Problem statement
Copy every line from the records below that holds the word "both".

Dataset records
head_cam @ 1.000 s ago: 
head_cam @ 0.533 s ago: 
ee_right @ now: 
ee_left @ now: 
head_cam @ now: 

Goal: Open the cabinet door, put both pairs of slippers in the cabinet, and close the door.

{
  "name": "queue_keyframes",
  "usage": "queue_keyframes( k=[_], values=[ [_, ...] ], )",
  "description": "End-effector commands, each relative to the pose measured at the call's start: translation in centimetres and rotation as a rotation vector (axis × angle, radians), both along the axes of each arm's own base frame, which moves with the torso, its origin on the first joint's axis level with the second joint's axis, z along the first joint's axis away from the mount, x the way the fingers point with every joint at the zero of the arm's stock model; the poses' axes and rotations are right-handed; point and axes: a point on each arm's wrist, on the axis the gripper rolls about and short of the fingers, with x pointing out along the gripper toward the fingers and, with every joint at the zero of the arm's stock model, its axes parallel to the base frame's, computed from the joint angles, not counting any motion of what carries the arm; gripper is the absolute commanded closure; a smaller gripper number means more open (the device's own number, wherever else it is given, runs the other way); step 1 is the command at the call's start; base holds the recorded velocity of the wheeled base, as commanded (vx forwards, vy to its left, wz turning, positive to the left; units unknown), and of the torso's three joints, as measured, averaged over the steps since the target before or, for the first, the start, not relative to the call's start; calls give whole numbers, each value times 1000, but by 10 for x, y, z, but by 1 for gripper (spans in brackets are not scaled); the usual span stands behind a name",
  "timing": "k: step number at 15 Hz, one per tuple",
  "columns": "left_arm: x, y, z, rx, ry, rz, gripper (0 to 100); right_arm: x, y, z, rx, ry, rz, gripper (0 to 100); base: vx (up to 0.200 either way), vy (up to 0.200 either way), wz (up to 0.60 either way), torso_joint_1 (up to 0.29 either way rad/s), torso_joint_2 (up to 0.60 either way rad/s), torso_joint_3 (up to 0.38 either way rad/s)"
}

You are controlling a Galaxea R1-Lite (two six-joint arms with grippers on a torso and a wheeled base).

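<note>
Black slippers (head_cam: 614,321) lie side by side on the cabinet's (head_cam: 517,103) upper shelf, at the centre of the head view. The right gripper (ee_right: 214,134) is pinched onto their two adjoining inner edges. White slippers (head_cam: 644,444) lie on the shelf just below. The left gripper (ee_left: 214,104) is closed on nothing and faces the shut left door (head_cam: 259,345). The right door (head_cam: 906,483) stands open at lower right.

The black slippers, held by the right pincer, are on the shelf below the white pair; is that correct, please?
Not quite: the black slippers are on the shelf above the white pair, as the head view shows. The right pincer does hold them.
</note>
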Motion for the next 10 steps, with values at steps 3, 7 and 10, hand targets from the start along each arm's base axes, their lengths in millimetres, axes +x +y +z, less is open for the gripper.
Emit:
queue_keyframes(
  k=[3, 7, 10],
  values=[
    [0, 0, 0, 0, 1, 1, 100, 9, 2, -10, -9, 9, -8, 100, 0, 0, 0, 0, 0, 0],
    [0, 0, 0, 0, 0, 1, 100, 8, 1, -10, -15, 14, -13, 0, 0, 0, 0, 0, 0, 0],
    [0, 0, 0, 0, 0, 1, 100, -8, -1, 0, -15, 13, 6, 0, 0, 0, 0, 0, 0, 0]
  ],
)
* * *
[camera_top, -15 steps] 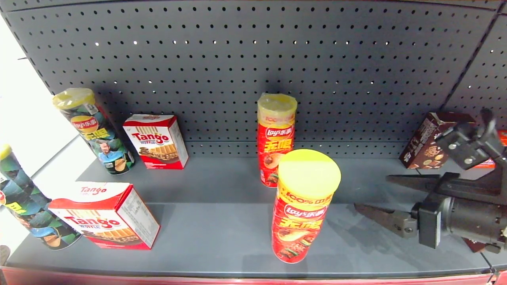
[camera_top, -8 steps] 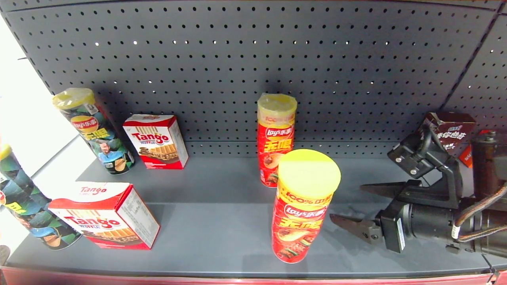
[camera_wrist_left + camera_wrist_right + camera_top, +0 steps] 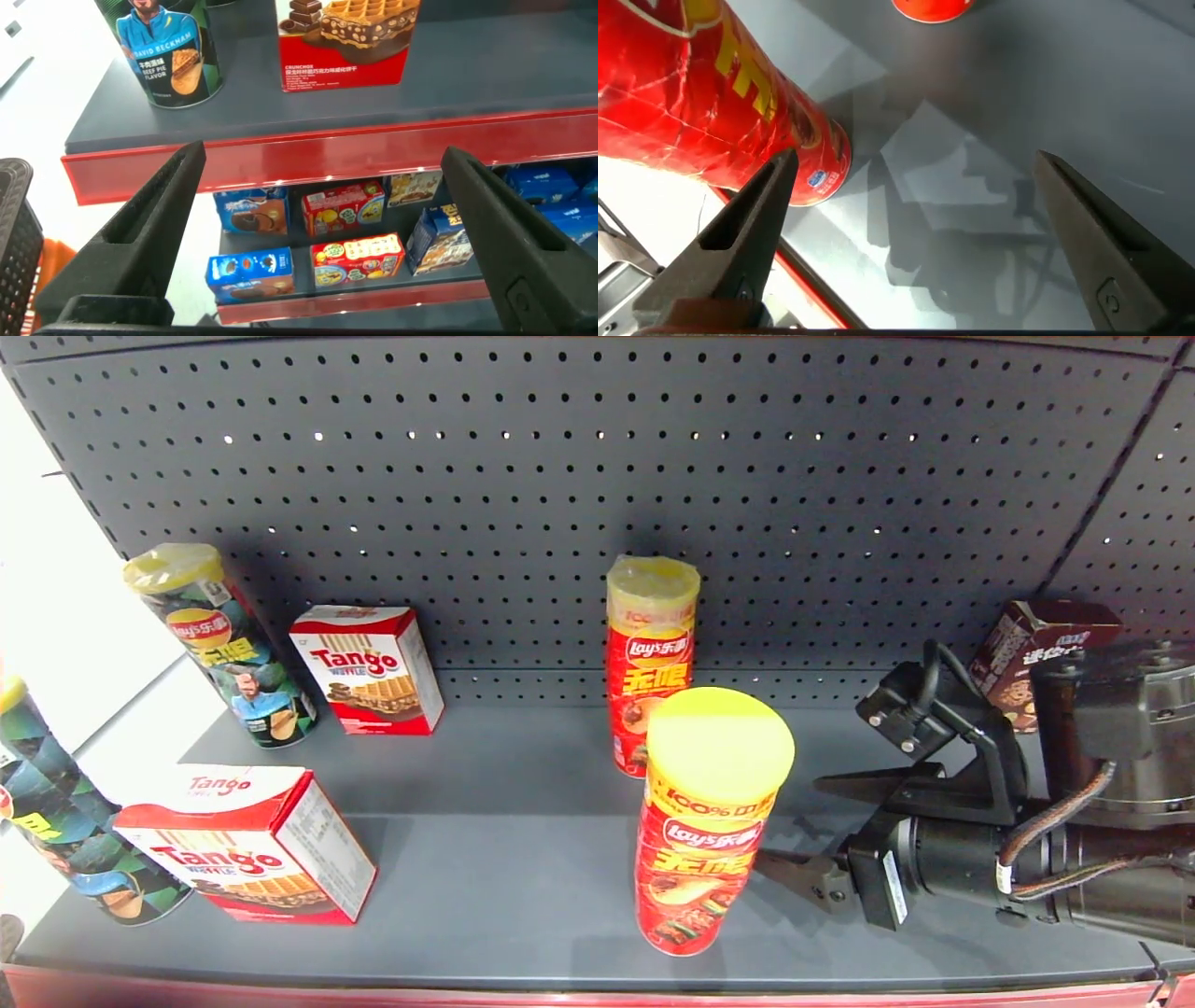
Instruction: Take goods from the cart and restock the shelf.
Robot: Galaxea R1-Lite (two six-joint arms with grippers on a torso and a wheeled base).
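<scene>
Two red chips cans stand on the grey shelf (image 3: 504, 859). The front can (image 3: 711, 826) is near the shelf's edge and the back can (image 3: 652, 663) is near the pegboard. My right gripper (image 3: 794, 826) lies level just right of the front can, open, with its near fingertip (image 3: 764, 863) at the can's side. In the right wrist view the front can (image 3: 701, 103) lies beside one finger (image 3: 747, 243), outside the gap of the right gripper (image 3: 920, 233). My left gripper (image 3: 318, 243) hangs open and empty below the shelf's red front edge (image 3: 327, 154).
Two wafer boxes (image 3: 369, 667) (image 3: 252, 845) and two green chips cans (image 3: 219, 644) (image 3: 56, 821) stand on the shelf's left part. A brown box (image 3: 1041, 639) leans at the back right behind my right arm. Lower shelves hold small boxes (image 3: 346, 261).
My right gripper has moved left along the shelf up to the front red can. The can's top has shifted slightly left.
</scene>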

Result below
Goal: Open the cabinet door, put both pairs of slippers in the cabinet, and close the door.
  "description": "End-effector commands, each relative to the pose measured at the call's start: translation in centimetres and rotation as a rotation vector (axis × angle, radians), both along the axes of each arm's own base frame, which moves with the torso, its origin on the first joint's axis level with the second joint's axis, z along the first joint's axis away from the mount, x the way the fingers point with every joint at the zero of the arm's stock model; the poses' axes and rotations are right-handed; point and axes: a point on each arm's wrist, on the axis the gripper rolls about and short of the fingers, with x pointing out along the gripper toward the fingers and, with every joint at the zero of the arm's stock model, its axes parallel to the base frame's, computed from the joint angles, not counting any motion of what carries the arm; gripper is the absolute commanded closure; a smaller gripper number means more open (the device's own number, wherever else it is given, runs the other way); step 1 is the command at the call's start; base holds the recorded velocity of the wheeled base, as commanded (vx forwards, vy to its left, wz turning, positive to the left; units unknown), and of the torso's three joints, as measured, averaged over the steps since the target before or, for the first, the start, not relative to the call's start; calls give whole numbers, each value times 1000, but by 10 for x, y, z, but by 1 for gripper (spans in brackets are not scaled); the usual span stands behind a name",

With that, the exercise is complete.